Sept. 13 (Bloomberg) -- John Vickers’s proposals to force U.K. lenders to insulate their consumer units from their investment banking operations may do more harm than good, according to Lloyd’s of London chairman Peter Levene.
“You could have an absolutely spectacularly ring-fenced, clean, nothing-could-ever-go-wrong banking system,” Levene, a former Lord Mayor of London, said in an interview in Monte Carlo today. “But it wouldn’t have much business left,” he said. “As the banking system makes up around 10 percent or 12 percent of the economy, it is rather important.”
Lenders will have until 2019 to implement the proposals Vickers, a former Bank of England chief economist, published in his report yesterday. Chancellor of the Exchequer George Osborne, seeking to shield customers and taxpayers from another financial crisis, has pledged to implement the proposals, which the report said could the industry as much as 7 billion pounds ($11 billion).

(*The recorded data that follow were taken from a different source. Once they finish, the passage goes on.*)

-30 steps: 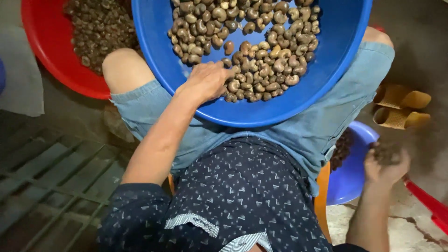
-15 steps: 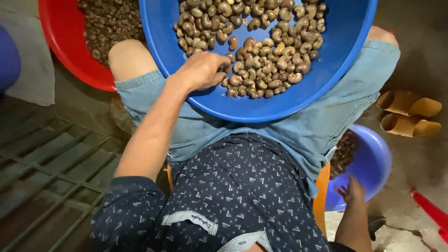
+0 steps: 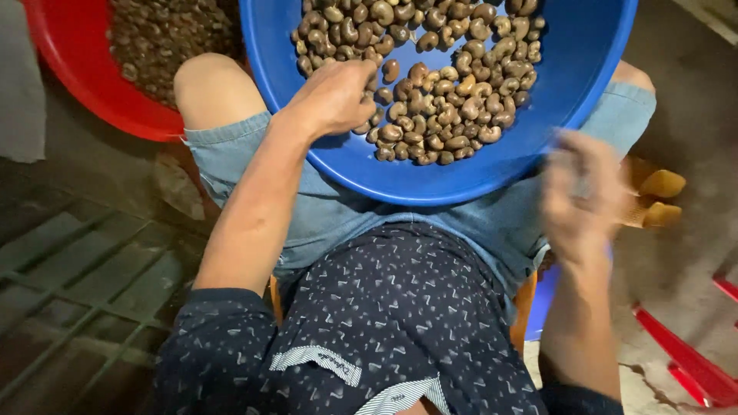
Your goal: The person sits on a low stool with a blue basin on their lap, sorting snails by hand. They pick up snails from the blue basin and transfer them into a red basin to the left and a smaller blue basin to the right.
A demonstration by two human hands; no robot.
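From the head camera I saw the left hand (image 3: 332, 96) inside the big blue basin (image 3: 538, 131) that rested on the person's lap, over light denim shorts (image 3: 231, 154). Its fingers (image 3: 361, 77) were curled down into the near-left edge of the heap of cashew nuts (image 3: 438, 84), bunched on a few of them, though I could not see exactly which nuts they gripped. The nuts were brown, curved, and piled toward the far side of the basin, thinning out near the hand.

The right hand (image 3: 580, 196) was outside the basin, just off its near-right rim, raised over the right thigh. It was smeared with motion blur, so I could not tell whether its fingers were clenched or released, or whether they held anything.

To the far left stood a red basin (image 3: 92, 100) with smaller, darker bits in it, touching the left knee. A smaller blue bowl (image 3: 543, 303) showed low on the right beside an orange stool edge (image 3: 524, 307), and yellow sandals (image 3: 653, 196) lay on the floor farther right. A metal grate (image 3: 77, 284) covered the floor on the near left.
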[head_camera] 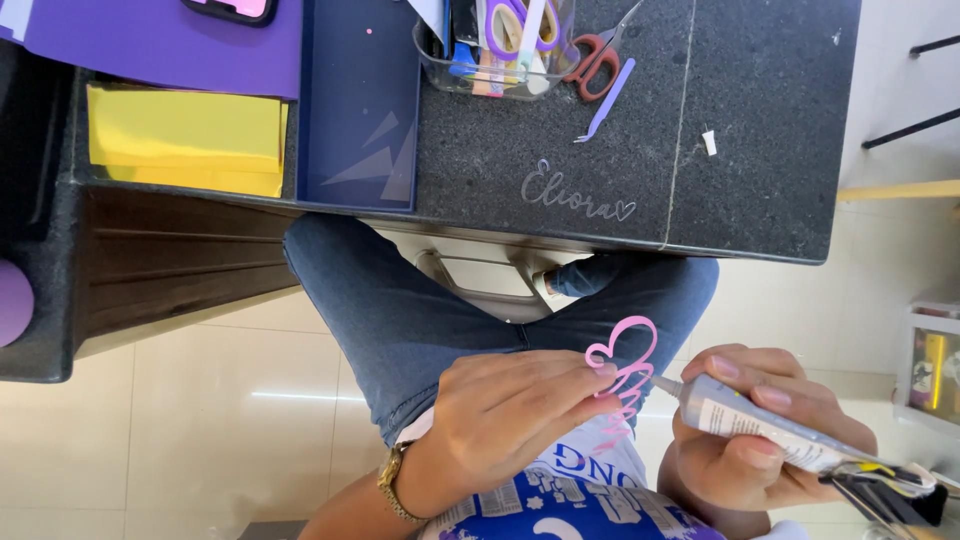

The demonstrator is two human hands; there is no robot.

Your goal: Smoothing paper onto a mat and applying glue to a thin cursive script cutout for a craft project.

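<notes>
My left hand point(510, 415) pinches a thin pink paper cut-out of looping cursive shape point(622, 365), held over my lap. My right hand point(765, 430) grips a grey glue tube point(775, 425), its white nozzle tip touching the right side of the pink cut-out. A gold watch sits on my left wrist point(395, 485). Both hands hover above my jeans-clad legs point(420, 310), below the edge of the dark speckled table point(600, 150).
On the table lie a grey cut-out script word point(577, 197), red-handled scissors point(597, 58), a clear organiser of tools point(497, 45), a navy tray point(360, 100), yellow point(185, 135) and purple paper point(160, 45). A drawer handle point(480, 275) shows under the table.
</notes>
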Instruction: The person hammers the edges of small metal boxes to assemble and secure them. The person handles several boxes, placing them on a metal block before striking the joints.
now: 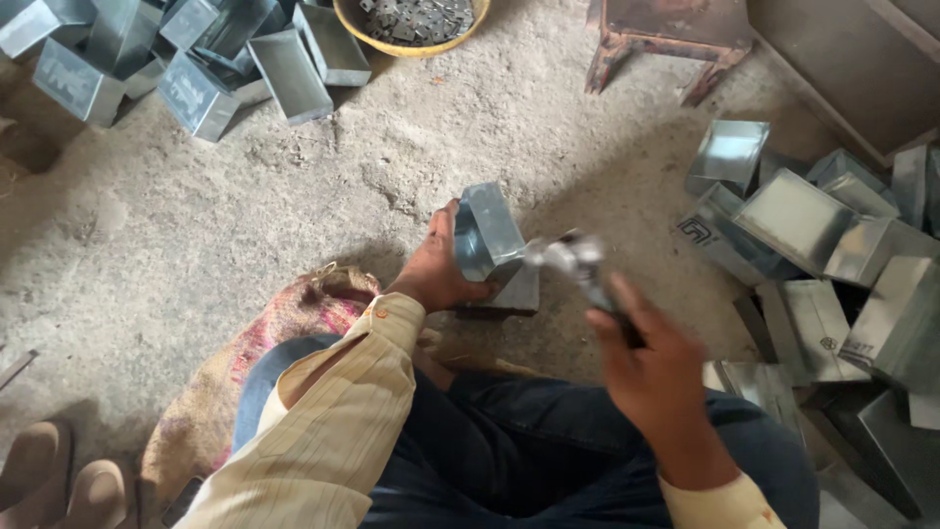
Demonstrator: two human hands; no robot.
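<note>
The right hand (pixel 658 377), in the lower right of the frame, is closed in a fist round the dark handle of a blurred, metal-headed hammer (pixel 580 264). The tool runs up and to the left from the fist, so its pale head sits just beside, perhaps touching, the right edge of the small open box of shiny grey sheet metal (pixel 487 233) at the centre of the frame.

The left hand (pixel 438 266) grips that box from its left side, fingers curled over the near wall and thumb up against it. The box stands on end, its long axis running up and slightly left, and rests on a dark flat metal block (pixel 511 294) on the floor.

The left hand is on the box; the right reaches it only through the hammer.

Further out, the sandy concrete floor (pixel 196 225) carries heaps of like boxes at the right edge (pixel 813 220) and upper left (pixel 196 93), and a yellow bowl of small metal pieces (pixel 411 24) at the top.
</note>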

“There are other countries that are very keen on financial services,” said Levene, who is stepping down as chairman of Lloyd’s of London insurance market next month. Banks could consider going to other centers including Singapore, Shanghai, and Hong Kong, he said.
Levene is the founder of NBNK Investments Plc, which is trying to start a British consumer bank. The company is bidding for branches Lloyds Banking Group Plc is being forced by European regulators to sell following its taxpayer bailout.
“Our prime target has been all along, and still is, the 627 branches of Lloyd’s Bank that they have been forced to put up for sale by the EU,” Levene said. NBNK has entered a second round of bidding for the Lloyds branches. “At the end of this month we are supposed to know the result,” he said.